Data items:
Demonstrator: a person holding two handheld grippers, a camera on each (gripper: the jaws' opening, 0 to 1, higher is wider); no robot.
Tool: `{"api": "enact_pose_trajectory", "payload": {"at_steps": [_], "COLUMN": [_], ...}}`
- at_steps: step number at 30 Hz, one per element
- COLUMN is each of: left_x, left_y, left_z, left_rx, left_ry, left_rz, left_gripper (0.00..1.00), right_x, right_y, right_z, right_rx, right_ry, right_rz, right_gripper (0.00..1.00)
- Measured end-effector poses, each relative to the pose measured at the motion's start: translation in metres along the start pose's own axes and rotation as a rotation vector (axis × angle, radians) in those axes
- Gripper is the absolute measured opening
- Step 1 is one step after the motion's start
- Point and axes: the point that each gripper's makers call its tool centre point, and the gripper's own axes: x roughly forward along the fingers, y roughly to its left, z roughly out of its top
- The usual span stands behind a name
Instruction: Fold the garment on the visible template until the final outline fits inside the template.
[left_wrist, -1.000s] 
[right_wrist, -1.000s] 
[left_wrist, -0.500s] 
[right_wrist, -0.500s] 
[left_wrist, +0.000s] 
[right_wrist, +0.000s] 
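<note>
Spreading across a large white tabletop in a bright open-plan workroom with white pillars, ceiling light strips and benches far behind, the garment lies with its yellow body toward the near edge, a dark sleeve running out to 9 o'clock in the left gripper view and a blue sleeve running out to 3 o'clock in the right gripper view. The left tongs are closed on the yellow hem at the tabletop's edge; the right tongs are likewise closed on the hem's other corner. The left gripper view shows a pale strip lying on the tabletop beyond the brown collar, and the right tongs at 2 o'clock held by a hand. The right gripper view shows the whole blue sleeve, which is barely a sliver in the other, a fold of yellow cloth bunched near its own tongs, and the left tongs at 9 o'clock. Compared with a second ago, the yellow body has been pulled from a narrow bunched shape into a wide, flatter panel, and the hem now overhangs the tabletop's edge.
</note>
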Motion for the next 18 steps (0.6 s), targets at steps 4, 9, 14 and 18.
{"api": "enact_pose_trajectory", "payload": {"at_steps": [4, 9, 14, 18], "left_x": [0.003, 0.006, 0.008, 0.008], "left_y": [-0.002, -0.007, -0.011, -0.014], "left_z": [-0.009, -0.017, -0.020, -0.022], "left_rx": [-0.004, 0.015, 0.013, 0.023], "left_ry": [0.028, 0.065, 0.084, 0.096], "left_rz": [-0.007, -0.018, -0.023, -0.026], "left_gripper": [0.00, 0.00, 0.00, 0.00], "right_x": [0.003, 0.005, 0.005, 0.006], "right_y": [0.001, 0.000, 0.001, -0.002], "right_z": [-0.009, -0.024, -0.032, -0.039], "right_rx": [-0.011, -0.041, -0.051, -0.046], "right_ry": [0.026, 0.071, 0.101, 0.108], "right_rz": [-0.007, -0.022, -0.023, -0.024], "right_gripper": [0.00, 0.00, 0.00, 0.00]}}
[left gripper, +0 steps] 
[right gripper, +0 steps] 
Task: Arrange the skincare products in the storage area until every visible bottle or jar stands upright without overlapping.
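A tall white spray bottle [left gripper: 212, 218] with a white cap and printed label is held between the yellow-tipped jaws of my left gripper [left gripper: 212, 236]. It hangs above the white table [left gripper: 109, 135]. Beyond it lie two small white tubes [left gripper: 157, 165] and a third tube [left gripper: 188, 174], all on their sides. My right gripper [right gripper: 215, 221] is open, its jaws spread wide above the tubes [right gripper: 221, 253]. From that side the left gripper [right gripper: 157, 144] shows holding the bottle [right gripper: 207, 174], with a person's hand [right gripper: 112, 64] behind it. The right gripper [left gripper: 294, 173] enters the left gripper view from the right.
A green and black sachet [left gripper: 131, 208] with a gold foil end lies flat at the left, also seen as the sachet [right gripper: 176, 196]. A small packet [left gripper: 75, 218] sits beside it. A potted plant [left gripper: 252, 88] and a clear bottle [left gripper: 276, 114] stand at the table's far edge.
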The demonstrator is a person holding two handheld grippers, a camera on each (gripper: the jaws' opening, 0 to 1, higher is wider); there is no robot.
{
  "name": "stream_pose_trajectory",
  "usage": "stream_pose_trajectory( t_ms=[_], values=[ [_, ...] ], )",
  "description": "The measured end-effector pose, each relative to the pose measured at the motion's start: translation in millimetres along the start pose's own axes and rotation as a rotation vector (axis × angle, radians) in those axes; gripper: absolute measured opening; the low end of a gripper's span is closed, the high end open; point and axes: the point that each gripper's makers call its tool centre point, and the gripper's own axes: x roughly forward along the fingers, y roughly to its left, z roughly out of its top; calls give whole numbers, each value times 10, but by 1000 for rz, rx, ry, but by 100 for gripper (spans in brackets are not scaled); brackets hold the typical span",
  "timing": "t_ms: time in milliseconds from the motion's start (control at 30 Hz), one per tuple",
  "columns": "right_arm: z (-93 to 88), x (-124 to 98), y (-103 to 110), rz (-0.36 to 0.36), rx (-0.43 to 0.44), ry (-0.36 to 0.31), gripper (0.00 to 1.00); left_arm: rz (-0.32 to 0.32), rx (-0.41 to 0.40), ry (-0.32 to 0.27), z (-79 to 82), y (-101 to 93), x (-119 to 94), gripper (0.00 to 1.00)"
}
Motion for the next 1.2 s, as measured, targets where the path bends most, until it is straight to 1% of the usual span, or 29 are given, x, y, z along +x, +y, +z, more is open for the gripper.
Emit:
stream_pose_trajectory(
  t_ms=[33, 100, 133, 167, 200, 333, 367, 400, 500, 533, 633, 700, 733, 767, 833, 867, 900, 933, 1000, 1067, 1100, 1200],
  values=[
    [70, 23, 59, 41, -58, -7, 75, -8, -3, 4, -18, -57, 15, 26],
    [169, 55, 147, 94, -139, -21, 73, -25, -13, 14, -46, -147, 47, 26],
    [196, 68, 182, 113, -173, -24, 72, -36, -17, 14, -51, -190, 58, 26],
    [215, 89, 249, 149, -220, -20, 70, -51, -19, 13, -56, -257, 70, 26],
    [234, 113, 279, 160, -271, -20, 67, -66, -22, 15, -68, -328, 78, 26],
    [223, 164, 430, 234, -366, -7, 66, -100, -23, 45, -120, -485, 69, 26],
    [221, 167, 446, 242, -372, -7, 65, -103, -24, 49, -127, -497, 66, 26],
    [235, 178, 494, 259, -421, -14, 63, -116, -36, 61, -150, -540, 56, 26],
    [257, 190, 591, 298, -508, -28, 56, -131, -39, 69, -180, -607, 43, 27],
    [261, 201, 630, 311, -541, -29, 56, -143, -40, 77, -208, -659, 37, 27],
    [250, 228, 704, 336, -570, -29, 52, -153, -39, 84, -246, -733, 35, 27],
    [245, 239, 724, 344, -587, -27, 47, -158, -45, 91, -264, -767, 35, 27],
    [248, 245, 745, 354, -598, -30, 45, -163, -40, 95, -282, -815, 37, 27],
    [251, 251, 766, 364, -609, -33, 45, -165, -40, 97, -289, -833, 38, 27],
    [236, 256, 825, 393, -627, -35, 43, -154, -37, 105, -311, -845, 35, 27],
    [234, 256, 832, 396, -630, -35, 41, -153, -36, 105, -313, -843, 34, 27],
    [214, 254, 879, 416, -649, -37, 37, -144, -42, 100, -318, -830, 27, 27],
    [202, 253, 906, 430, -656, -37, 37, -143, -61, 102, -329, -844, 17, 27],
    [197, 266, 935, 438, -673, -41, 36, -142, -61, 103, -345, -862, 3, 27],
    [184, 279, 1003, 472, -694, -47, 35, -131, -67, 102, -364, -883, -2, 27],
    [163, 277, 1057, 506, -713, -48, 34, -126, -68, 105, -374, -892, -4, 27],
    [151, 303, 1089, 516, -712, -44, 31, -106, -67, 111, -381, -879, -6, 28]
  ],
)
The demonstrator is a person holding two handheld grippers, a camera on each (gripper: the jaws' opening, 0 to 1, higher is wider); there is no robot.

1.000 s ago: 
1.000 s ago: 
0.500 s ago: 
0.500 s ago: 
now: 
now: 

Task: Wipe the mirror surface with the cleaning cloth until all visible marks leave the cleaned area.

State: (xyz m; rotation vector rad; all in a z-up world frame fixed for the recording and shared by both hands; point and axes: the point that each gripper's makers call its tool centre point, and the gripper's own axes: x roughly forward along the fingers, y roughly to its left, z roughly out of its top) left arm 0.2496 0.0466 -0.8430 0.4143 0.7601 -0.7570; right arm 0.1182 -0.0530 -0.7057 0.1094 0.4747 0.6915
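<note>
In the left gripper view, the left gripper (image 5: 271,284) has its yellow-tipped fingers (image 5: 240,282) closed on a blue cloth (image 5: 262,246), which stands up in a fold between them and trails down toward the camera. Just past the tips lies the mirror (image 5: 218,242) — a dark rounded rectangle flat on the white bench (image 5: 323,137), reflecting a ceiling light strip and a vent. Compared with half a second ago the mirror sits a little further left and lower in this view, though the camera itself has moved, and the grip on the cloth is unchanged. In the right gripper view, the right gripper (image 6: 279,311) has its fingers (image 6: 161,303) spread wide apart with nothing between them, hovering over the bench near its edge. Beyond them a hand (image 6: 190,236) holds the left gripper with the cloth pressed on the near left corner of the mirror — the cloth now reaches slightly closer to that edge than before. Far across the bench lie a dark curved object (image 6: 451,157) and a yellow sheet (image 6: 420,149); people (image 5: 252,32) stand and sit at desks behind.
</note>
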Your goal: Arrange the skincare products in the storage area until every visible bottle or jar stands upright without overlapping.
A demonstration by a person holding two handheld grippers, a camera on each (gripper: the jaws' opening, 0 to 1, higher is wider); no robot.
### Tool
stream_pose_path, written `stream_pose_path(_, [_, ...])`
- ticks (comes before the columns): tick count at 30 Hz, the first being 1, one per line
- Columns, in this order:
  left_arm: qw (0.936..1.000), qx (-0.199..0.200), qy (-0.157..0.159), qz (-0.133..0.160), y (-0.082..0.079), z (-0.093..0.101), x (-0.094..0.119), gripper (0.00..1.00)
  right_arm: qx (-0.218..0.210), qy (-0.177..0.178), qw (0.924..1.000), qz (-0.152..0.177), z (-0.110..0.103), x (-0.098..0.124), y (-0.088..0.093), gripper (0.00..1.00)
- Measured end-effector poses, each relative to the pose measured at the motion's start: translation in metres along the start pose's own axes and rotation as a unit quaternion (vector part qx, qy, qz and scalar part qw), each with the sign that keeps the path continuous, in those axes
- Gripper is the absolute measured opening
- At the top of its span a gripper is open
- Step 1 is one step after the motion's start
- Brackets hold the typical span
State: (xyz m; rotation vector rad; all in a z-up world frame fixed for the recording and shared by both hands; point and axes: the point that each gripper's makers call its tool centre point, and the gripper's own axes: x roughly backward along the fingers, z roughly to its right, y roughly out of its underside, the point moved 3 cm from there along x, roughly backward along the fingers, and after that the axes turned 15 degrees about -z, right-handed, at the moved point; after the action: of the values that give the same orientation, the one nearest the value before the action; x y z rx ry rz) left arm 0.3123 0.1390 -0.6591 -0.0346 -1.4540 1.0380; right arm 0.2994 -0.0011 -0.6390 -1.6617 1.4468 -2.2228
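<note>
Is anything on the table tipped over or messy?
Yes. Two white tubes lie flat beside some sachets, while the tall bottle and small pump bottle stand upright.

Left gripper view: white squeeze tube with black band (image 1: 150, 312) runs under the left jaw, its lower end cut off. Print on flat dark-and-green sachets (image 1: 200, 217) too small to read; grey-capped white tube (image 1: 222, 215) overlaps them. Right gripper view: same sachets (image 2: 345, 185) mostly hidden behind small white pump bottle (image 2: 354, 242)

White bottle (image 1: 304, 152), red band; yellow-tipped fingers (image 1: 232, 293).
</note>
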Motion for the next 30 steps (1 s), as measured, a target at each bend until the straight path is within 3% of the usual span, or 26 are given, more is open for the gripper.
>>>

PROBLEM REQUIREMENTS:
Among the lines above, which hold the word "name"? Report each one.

ANSWER SPACE:
- The usual span stands behind a name
  "name": "stream_pose_trajectory",

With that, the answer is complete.